H2CAR is driven by an electric motor which is silent and high-performing. The electricity needed is generated from hydrogen stored in standard 200 bars-pressurised bottles, by means of a 5kW PEM fuel cell.
Moreover, the vehicle is equipped with state-of-the-art backup battery systems which enable the supply of the energy peaks necessary during acceleration and enhances the autonomy of the vehicle. The batteries enable ultra-rapid charging, whereby the user can charge up the car at any 220 V socket in a matter of minutes. The combination of rapid-charging plug-in hybrid technologies and hydrogen fuel cell technologies make this one of the most flexible FCV’s to come along in recent years.
“We have, thus, a 100% electric vehicle but which is mixed (battery-hydrogen) with regard to ‘filling up with energy’, providing great flexibility in its use”, stated Mr Luis Pedrosa, Director of the Energy Unit at Tecnalia.
As regards cost per mile, Mr Pedrosa underlined that “filling the tank, understanding this as the recharging of the vehicle’s batteries, costs between 6 and 8 times less than a petrol-driven engine with the same autonomy”.
H2CAR only emits water vapor.
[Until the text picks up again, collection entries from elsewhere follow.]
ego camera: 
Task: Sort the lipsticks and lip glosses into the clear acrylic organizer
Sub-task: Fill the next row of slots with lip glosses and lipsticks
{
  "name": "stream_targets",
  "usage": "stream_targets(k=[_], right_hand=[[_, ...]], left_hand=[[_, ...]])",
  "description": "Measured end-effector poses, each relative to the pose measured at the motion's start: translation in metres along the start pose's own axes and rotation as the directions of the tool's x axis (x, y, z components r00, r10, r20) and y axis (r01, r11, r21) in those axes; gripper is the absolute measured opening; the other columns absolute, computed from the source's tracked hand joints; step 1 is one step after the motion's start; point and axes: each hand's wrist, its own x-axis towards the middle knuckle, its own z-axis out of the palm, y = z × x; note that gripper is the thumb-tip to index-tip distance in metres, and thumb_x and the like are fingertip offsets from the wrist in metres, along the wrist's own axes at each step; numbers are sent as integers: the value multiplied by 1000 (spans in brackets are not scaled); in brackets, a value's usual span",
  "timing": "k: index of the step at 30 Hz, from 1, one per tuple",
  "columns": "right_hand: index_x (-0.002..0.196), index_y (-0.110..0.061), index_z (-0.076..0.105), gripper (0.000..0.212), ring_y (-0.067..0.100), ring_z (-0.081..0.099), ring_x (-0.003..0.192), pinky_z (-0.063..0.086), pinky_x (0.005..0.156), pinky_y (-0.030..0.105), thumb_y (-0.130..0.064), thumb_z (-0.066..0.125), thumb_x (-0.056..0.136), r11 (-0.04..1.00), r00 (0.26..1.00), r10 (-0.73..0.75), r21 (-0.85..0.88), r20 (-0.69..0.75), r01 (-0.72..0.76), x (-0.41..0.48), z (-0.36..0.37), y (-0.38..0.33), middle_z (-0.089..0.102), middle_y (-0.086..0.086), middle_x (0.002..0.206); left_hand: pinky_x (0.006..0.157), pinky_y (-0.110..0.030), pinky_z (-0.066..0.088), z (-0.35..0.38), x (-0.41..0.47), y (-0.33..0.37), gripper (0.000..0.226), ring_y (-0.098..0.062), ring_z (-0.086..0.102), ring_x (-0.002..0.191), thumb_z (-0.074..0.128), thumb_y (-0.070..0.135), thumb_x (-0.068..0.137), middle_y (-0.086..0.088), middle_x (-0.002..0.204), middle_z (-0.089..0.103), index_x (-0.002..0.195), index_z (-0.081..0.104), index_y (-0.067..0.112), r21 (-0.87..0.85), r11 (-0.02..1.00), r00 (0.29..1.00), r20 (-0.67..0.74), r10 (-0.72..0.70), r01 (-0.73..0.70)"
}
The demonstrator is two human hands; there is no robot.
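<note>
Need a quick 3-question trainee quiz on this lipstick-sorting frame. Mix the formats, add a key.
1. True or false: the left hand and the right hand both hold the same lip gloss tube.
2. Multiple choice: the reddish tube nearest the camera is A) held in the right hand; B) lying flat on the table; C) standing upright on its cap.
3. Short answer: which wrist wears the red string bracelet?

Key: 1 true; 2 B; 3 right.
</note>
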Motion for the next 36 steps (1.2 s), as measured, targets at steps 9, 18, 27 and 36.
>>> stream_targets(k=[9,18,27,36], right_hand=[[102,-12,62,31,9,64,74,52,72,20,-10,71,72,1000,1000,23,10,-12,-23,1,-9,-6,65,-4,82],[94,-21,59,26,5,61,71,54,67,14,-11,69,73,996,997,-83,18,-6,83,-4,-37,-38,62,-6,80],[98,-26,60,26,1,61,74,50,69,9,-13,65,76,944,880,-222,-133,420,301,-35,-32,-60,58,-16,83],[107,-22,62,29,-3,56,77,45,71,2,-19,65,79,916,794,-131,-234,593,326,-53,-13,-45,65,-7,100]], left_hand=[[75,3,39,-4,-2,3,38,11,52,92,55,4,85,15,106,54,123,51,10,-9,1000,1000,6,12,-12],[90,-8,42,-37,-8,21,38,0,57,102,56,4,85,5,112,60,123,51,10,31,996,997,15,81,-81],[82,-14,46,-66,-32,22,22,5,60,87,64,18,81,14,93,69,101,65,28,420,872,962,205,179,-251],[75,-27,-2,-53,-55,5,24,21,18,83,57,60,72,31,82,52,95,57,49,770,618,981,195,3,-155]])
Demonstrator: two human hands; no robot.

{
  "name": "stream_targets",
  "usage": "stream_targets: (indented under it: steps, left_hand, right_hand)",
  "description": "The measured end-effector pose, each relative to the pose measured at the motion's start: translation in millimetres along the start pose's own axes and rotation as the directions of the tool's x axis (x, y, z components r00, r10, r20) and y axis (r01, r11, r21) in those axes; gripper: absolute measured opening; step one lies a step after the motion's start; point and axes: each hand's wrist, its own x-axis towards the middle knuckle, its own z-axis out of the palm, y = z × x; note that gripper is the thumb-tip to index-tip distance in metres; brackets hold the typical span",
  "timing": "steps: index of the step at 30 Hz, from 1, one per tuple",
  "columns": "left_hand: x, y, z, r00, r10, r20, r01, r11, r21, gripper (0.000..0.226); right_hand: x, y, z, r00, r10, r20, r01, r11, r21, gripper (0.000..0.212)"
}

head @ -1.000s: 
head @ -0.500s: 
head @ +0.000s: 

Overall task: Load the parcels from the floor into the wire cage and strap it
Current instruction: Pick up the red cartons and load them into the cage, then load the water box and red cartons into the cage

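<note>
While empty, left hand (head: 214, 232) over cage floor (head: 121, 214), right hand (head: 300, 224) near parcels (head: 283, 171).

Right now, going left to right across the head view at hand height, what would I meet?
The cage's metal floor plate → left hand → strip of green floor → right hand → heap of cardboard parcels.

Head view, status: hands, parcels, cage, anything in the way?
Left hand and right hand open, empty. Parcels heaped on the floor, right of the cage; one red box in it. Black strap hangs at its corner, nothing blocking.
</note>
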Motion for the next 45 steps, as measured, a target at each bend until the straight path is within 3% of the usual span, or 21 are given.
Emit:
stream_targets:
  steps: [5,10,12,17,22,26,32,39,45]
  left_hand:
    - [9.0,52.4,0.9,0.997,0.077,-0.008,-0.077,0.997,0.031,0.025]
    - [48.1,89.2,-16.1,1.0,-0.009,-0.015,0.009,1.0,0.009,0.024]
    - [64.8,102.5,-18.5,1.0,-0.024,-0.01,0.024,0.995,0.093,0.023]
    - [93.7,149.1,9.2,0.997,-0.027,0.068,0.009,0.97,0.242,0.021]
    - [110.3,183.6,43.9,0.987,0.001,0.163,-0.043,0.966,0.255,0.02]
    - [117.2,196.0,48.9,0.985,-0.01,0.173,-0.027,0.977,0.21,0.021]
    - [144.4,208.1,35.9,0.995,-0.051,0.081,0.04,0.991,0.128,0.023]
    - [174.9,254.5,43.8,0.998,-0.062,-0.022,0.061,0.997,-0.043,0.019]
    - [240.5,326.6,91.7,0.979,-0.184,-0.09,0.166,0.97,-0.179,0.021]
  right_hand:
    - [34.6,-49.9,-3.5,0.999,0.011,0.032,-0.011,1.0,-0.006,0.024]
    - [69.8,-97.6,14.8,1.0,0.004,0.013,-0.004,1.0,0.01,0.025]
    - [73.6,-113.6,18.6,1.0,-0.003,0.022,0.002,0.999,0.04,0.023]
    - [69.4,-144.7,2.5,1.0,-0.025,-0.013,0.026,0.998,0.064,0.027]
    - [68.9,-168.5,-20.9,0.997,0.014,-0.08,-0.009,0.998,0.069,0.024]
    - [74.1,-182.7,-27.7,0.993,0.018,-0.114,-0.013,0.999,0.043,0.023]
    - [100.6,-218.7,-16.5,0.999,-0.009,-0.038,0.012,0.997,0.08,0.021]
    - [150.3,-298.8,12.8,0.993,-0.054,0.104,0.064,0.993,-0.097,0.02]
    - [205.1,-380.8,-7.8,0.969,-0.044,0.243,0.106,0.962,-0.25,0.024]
The emissions are produced in the power stations generating the electricity used for recharging or for producing hydrogen. “With the current mix of energy production we can say that emissions are reduced 80 % at least”, added Mr Pedrosa.
Besides hydrogen-powered car, Tecnalia is also involved in the Hidrotec project, which uses wind and solar power to produce hydrogen cleanly. A third line of research in renewable energy was recently launched by Tecnalia through its alliance with Iberdrola and its equity investment arm, Perseo, in the Oceantec initiative ($7.1 milllion investment). Its goal is developing a wave energy device with high performance and competitive cost.